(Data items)
[Start of section]
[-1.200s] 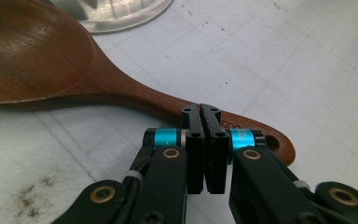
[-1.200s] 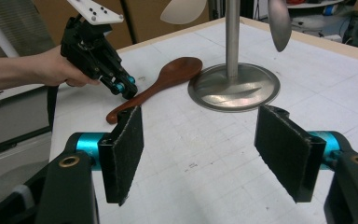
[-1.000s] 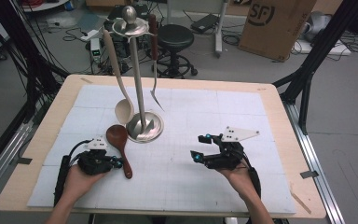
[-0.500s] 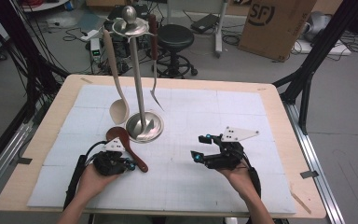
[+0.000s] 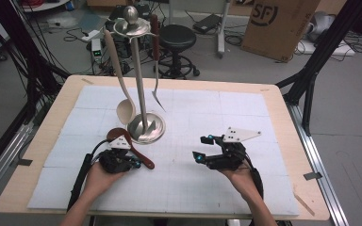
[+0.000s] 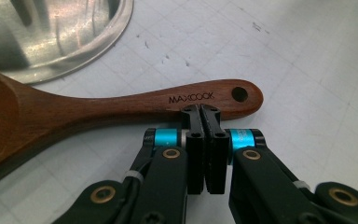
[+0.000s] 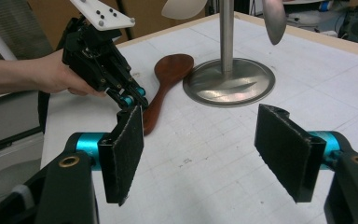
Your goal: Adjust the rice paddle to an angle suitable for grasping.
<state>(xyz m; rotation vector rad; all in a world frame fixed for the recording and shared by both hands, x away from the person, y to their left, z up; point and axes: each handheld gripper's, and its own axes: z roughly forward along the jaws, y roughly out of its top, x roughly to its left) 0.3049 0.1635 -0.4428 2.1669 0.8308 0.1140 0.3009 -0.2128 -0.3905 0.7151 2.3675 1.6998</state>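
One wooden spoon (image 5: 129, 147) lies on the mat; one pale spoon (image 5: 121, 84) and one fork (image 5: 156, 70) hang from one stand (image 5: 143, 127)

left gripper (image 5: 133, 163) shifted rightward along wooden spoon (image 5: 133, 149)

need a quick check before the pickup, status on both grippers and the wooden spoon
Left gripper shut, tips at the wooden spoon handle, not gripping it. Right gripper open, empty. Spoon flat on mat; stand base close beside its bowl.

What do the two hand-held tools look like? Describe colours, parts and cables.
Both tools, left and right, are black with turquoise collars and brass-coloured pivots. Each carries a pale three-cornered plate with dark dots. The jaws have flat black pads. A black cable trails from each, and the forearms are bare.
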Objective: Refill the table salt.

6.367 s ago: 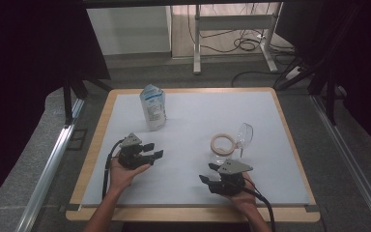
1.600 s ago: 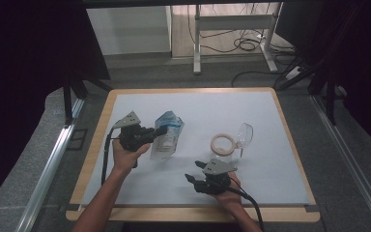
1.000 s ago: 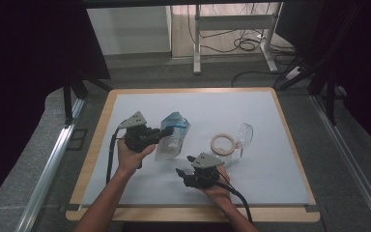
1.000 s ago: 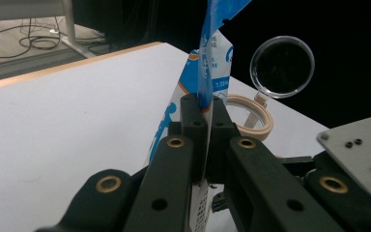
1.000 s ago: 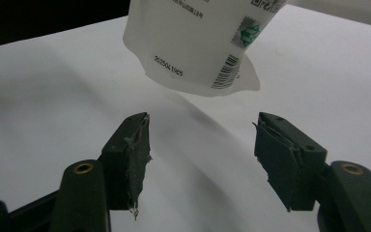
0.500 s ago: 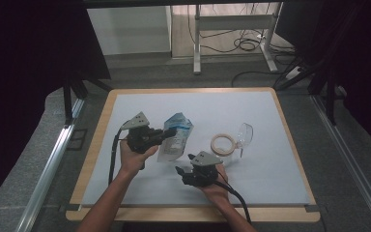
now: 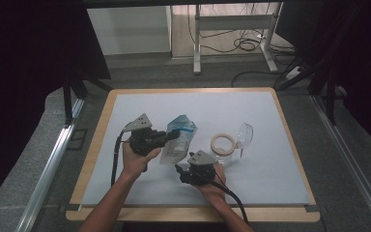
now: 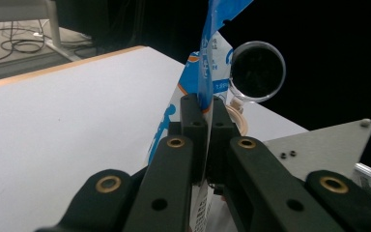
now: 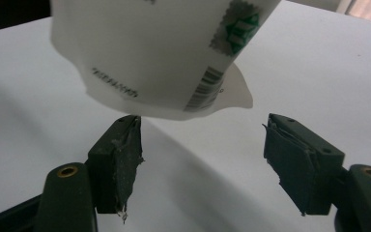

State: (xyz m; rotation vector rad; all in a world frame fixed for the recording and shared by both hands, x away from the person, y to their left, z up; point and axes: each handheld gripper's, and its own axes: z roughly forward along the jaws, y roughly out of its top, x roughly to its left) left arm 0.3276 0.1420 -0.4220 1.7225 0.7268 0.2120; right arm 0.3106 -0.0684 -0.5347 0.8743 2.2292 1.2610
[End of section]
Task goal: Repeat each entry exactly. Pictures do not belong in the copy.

Solution to the exercise:
[-1.200s] 
[-1.200s] 
[-1.000s] 
[-0.500s] 
[+0.000s] 
[+0.000s] 
[+0.000s] 
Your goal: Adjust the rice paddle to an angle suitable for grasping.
<state>(xyz m; rotation vector rad; all in a world frame fixed for the recording and shared by both hands, x away from the person, y to their left, z up; point and axes: each handheld gripper's, and its own axes: z roughly forward along the jaws, y roughly out of its top, x roughly to its left) 0.3049 0.1635 -0.4428 2.1669 0.8308 0.1140 0.3009 -0.2128 -0.3905 0.7151 2.3675 1.6998</state>
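One wooden spoon (image 5: 129, 147) lies on the mat; one pale spoon (image 5: 121, 84) and one fork (image 5: 156, 70) hang from one stand (image 5: 143, 127)

left gripper (image 5: 133, 163) shifted rightward along wooden spoon (image 5: 133, 149)

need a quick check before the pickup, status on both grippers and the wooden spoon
Left gripper shut, tips at the wooden spoon handle, not gripping it. Right gripper open, empty. Spoon flat on mat; stand base close beside its bowl.

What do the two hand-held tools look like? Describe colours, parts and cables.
Both tools, left and right, are black with turquoise collars and brass-coloured pivots. Each carries a pale three-cornered plate with dark dots. The jaws have flat black pads. A black cable trails from each, and the forearms are bare.
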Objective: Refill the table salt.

6.367 s ago: 
1.600 s ago: 
1.000 s ago: 
1.000 s ago: 
1.000 s ago: 
0.500 s ago: 
now: 
now: 
now: 

State: (xyz m; rotation vector rad; all in a world frame fixed for the recording and shared by both hands, x away from the person, y to their left, z up; point and axes: each handheld gripper's, and its own axes: z roughly forward along the jaws, y roughly out of its top, x roughly to its left) left arm 0.3276 0.1420 -0.4220 1.7225 0.7268 0.2120; right arm 0.3106 -0.0684 -0.5347 0.8743 2.2292 1.2610

No further response is required.